Am 19. November 2019 hat Ihnen der bisherige Präsident der Gesellschaft sein Amt übergeben. Dies wurde anfangs 2020 anlässlich der Mitgliederversammlung der GSR bestätigt. Woher kommen Ihr Interesse und ihre Leidenschaft für Russland und wie sind Sie zur Idee gekommen, sich als Präsident der Gesellschaft zu bewerben? Interesse für Russland und die übrigen Staaten der ehemaligen Sowjetunion habe ich schon immer gehabt. Ich habe mich für die Geschichte und die Vielfältigkeit der Kulturen interessiert und die unglaubliche Vielfalt der Natur hat mich begeistert. Zudem empfinde ich grossen Respekt vor den existenziellen Ereignissen, mit denen die Menschen im Verlauf der Geschichte immer wieder konfrontiert waren und wie sie diese bewältigt haben. Und dann bin ich tief beeindruckt von der Herzlichkeit, der Hilfsbereitschaft und der Achtsamkeit, welche ich in Begegnungen mit Menschen in Russland immer erlebt habe. Auf einer Reise nach Kasan habe ich 2017 meine zweite Frau Tanja kennengelernt. Diese Gelegenheit, das Land aus einer noch viel unmittelbareren Perspektive kennenzulernen, hat diese Liebe zu Russland noch verstärkt. 2019 habe ich von der Existenz der GSR erfahren und wollte mich darüber informieren. Leider war die Website nicht online und so habe ich mich an den damaligen Präsidenten Manfred Spalinger gewandt. Er hat mir davon erzählt, dass die GSR seit 2013 nicht mehr aktiv sei. Ich war und bin der Überzeugung, dass die GSR allein angesichts ihrer Geschichte weiter existieren muss. Hinzu kommt, dass ich in westlichen Medien oft einen latent negativen Unterton in der Berichterstattung über Russland feststelle. Darum ist es dringend nötig, sich dafür zu engagieren, dass die direkten Kontakte gepflegt und gefördert werden, weil damit die gegenseitige Achtung und das Verständnis und die Leistungen der Geschichte gestärkt werden. Ich wünsche mir einen Umgang, der geprägt ist von gegenseitigem Respekt und Verständnis und dem Verzicht auf belehrende Einmischungen. Dazu möchte ich mit der GSR einen Beitrag leisten.

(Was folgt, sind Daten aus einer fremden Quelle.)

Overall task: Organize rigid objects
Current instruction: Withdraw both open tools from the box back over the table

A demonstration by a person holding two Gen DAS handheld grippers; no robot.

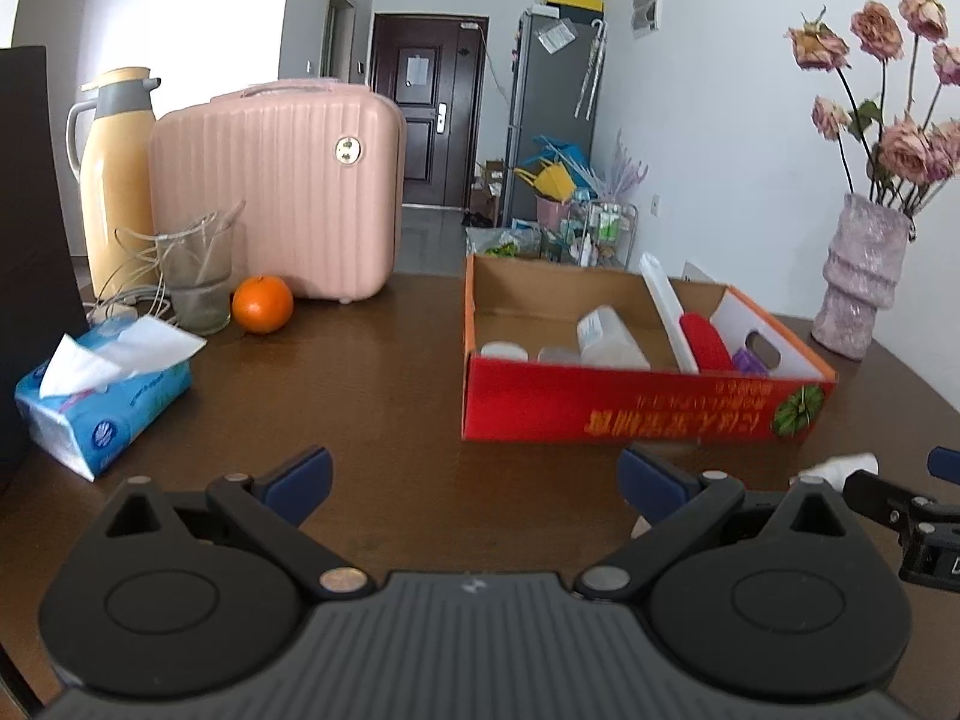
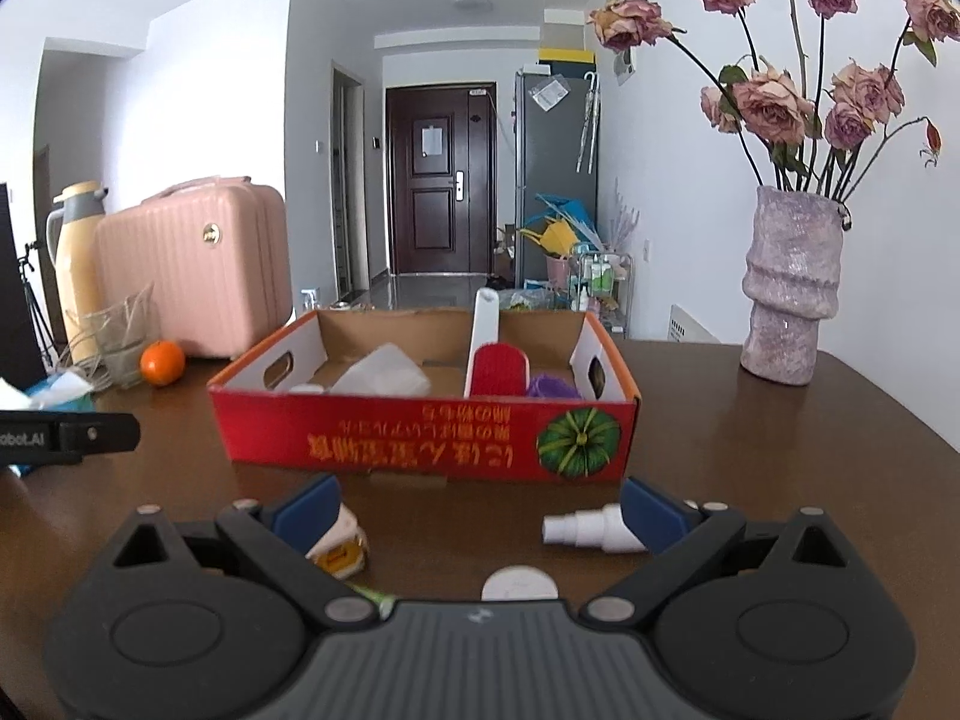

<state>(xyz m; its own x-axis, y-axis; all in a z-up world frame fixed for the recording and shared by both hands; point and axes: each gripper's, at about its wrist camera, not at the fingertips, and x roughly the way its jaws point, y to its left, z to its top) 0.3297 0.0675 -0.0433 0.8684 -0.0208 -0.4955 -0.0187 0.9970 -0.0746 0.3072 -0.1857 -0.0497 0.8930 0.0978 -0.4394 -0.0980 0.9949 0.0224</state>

Im Laufe ihrer Geschichte gehörten der Gesellschaft viele bekannte Persönlichkeiten an, unter anderen auch Fritz Heeb, der Rechtsanwalt von Aleksandr Solschenizyn war. Welche Vorteile und Unterstützungsmassnahmen stehen heute den Mitgliedern der GSR zur Verfügung? Ich habe Ende 2019 eine Umfrage unter den Mitgliedern über ihre Präferenzen durchgeführt. Dabei wurden hauptsächlich vier Anliegen genannt, welche sie sich von der GSR wünschen: Erstens eine funktionierende Informationsplattform, die wir mit der laufend aktualisierten Website geschaffen haben. Zweitens Informationen über Aktivitäten von anderen russisch- schweizerischen Organisationen, drittens eigene Veranstaltungen und viertens Kulturreisen nach Russland. Informationen über Veranstaltungen anderer Organisationen machen wir gerne über unsere Website und via Newsletter bekannt. Als erste grössere eigene Veranstaltung gibt es die Idee eines schweizerisch-russischen Sommerfestes, welches wir ab nächstem Jahr gemeinsam mit befreundeten Organisationen und hoffentlich mit der Unterstützung durch Sponsoren und Partner in Zürich durchführen möchten. Vom 18. bis 26. September 2021 gibt es auch eine erste Kulturreise nach Kaluga.
Zudem bieten wir unseren Mitgliedern Informationen über verschiedenste kulturelle Aspekte und Leute an, die sich dafür engagieren und die GSR soll Interessierten Schweizerinnen und Schweizern dabei helfen, Kontakte zu knüpfen. Als ein Beispiel hatten wir vor wenigen Wochen eine Anfrage des Schweizer Radios für eine Sendung über Wolgadeutsche, für die Personen gesucht wurden, die über ihre Familiengeschichte erzählen konnten.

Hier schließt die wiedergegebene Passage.